La fileuse ayant placé tout son fil sur l’ourdissoir, il s’agit de maintenir les encroix en tirant sa chaîne

hors de dessus les chevilles.

Cette figure représente une chaîne ourdie, à laquelle on a observé les portées CD. Ayez un gros fil de coton dont vous vous servirez à attacher l’encroix 1, 2, en faisant passer votre fil par 2 & revenir en 1 ; noüez-le ensuite sur cet encroix sans le serrer aucunement ; conduisez-le en 4, puis le passant sous l’encroix, ramenez-le en 3 ; conduisez le de 3 en 6, & le ramenez par-dessous l’encroix de 6 en 5 ; conduisez-le de 5 en 8, & le ramenez par-dessous l’encroix de 8 en 7 ; conduisez-le de 7 en 9, & le ramenez par-dessous l’encroix de 9 en 8, & continuez ainsi jusqu’à ce que vous soyez au dernier des encroix, où vous l’attacherez. Il est essentiel de laisser de la liberté à tous ces encroix, pour que la chaîne hors de dessus l’ourdissoir ne soit gênée en aucun endroit. Pour conduire facilement le fil autour de tous les encroix, on se sert d’une aiguille de bois semblable à celle de faiseur de failets à pêcher.
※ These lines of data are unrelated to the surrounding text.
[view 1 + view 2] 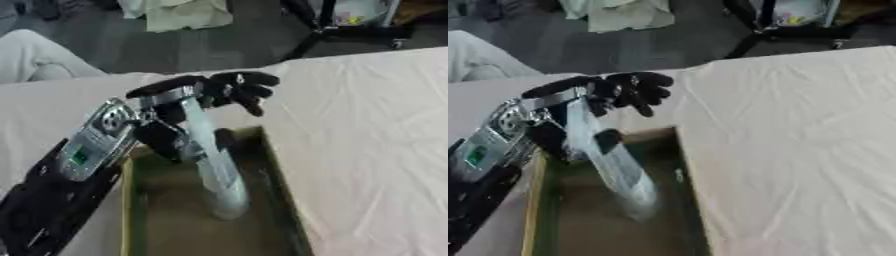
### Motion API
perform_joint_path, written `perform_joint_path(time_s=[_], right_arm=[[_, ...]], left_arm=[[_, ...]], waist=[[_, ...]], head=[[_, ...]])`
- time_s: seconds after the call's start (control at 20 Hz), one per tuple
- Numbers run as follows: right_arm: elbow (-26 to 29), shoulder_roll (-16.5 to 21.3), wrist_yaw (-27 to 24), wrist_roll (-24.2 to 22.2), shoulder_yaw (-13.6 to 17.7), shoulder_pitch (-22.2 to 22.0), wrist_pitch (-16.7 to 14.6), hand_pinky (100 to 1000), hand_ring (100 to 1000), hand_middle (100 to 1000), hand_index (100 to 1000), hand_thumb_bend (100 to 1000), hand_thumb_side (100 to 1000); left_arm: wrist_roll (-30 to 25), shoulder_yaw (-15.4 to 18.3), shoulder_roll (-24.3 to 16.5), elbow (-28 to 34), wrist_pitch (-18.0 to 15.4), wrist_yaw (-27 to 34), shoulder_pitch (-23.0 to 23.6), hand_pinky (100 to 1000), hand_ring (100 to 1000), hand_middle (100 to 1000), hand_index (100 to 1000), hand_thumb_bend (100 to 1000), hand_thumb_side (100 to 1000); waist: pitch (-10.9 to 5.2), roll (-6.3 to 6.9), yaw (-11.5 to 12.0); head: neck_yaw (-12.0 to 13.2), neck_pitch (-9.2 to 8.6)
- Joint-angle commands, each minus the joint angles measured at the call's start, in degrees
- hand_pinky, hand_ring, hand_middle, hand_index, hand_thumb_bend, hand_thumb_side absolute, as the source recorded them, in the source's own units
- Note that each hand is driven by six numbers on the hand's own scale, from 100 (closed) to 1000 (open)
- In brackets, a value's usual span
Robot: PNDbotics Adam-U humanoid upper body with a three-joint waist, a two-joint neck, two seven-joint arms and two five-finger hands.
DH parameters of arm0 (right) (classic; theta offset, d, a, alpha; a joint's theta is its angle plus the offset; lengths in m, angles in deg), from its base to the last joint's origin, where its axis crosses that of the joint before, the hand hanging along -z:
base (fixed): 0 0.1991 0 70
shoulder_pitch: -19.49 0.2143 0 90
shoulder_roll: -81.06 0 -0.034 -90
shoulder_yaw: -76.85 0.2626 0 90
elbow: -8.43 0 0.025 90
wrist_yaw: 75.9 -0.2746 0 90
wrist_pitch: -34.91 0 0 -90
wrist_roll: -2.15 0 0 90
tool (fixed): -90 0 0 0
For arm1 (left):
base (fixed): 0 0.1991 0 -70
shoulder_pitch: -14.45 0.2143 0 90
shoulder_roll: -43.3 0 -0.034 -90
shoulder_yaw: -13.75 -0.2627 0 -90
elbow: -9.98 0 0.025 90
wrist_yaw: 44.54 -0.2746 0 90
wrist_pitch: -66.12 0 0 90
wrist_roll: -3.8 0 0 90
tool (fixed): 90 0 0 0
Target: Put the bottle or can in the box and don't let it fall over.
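Left eye view: the robot's left arm comes in from the lower left, black with a silver wrist. Its left hand (229,91) sits above the far end of an open cardboard box (282,185), black fingers curled round the top of a clear plastic bottle (214,165). The bottle slants down and to the right from the hand, tilted, not upright. Its pale lower end is inside the box, about mid-length; whether it touches the box floor cannot be told. The box lies on a surface (367,140) covered with a wrinkled cream cloth. The box's right wall and its far wall show plainly, and the bottle lies left of that right wall, apart from it. The right hand shows nowhere.

Right eye view: the same moment, with everything shifted toward the left. Here the box's left wall shows as a long tan strip beside the arm, clearer than in the other eye. More cloth-covered surface lies to the right of the box. The bottle's lower end looks hazier here, a pale smear over the dark box floor.
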Motion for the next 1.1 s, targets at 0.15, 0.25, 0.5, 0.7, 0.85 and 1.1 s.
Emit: perform_joint_path(time_s=[0.15, 0.25, 0.5, 0.7, 0.85, 1.1], right_arm=[[0.98, 1.3, 0.37, -4.22, 0.71, -0.3, -4.49, 964, 775, 834, 932, 100, 641], [0.98, 1.21, 0.55, -4.06, 0.67, -0.39, -4.62, 964, 775, 834, 932, 100, 642], [0.98, 1.01, 1.15, -3.9, 0.48, -0.7, -5.02, 964, 775, 835, 932, 100, 640], [0.98, 0.96, 1.37, -3.81, 0.34, -0.7, -5.2, 964, 775, 835, 932, 100, 640], [0.98, 0.56, 1.53, -3.59, 0.38, -1.08, -5.25, 963, 775, 835, 931, 100, 643], [0.98, 0.22, 1.94, -3.34, 0.17, -1.06, -5.17, 964, 775, 835, 931, 100, 643]], left_arm=[[-6.13, -0.83, -1.8, 2.87, -10.14, -4.65, -0.33, 1000, 1000, 1000, 842, 100, 342], [-6.13, -1.34, -2.44, 3.23, -12.12, -6.63, 0.13, 1000, 1000, 1000, 856, 100, 332], [-6.13, -1.47, -2.48, 2.45, -16.82, -11.34, 1.61, 1000, 1000, 1000, 881, 100, 816], [-6.13, -1.46, -1.73, 0.77, -20.33, -14.84, 1.95, 1000, 1000, 1000, 881, 100, 816], [-6.13, -0.53, -2.17, -1.43, -22.29, -17.17, 3.9, 1000, 1000, 1000, 915, 355, 997], [-6.13, -1.0, -1.54, -5.46, -25.57, -21.21, 6.01, 1000, 1000, 1000, 902, 126, 859]], waist=[[-1.29, -0.13, 0.24], [-1.38, -0.07, 0.46], [-1.62, -0.07, 0.74], [-1.62, -0.09, 0.75], [-1.89, -0.16, 1.45], [-1.89, -0.45, 1.47]], head=[[-0.28, 0.18], [-0.53, 0.4], [-0.99, 0.77], [-1.01, 0.78], [-1.87, 0.93], [-1.94, 1.23]])
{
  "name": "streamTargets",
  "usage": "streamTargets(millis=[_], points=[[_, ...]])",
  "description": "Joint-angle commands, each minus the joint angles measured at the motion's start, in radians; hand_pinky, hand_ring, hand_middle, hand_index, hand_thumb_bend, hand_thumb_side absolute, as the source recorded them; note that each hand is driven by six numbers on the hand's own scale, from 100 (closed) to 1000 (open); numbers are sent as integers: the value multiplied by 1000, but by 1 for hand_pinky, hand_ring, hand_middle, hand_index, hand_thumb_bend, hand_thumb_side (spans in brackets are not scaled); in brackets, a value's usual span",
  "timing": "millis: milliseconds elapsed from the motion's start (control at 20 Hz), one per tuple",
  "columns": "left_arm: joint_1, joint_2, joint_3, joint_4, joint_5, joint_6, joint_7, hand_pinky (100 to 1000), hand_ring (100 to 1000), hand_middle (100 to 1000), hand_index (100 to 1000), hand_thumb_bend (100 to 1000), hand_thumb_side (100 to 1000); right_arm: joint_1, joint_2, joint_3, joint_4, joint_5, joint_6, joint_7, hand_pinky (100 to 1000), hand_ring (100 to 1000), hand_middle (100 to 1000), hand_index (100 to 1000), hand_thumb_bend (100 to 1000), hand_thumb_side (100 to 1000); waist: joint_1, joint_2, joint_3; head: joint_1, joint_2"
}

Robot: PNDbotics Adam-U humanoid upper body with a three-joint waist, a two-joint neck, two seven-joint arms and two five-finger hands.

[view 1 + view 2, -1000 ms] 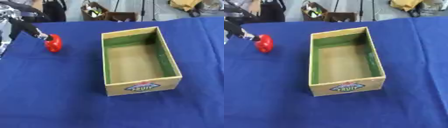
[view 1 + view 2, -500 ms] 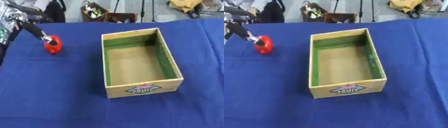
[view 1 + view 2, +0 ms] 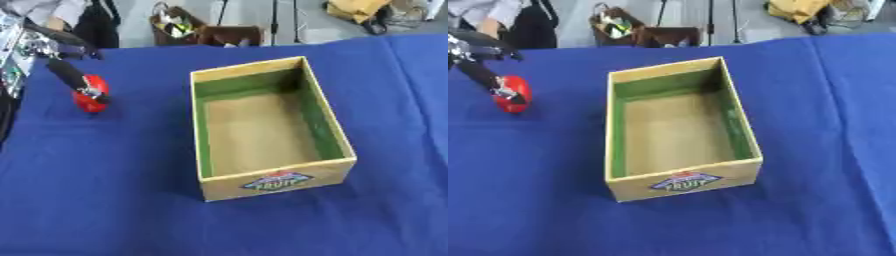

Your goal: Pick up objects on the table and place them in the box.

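My left hand comes in from about ten o'clock, at the table's left edge, and its dark fingers are closed on a small red thing, round and shiny, which I cannot make out more exactly. One finger runs down across the red thing's top, and another dark finger sticks out above it toward twelve o'clock, touching nothing. I cannot tell whether the red thing rests on the blue cloth or hangs just above it; a faint shadow lies under it.

The box stands near the middle of the table, to the three o'clock side of the red thing and well apart from it. It is an open wooden box with green inner walls and a plain brown floor, its long side running from six toward twelve o'clock, and a fruit label on the near end wall. Nothing lies inside it.
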Motion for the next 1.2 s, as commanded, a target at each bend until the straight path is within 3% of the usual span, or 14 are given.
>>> streamTargets(millis=[50,750,1200], points=[[-25,26,18,7,-21,4,-34,685,880,931,1000,663,650,-15,-32,-2,-16,10,3,4,665,698,653,694,100,903,1,-16,-3,5,-16],[-22,33,36,40,-46,52,-61,704,899,951,1000,682,664,-21,-33,2,-16,14,6,9,666,699,652,694,100,902,12,1,-13,19,-27],[-19,35,43,67,-81,64,-61,700,888,958,1000,611,605,-22,-34,4,-16,15,4,9,666,699,651,694,100,902,14,12,-16,22,-29]])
Un autre avantage d’une chaîne ainsi disposée ; c’est de pouvoir donner toute sorte d’apprêt à ce coton, le teindre de toutes les couleurs, & même le blanchir, sans craindre, ou de l’endommager, ou d’en perdre dans ces opérations. La chaîne dessus l’ourdissoir a la figure d’une véritable chaîne, dont tous les maillons sont représentés par autant d’écheveaux qui ont deux centaines : il n’en coûte à la fileuse pour faire cette sorte de chaîne, qu’un peu plus du tems qu’elle employeroit à mettre son fil de coton en écheveaux par le moyen ordinaire.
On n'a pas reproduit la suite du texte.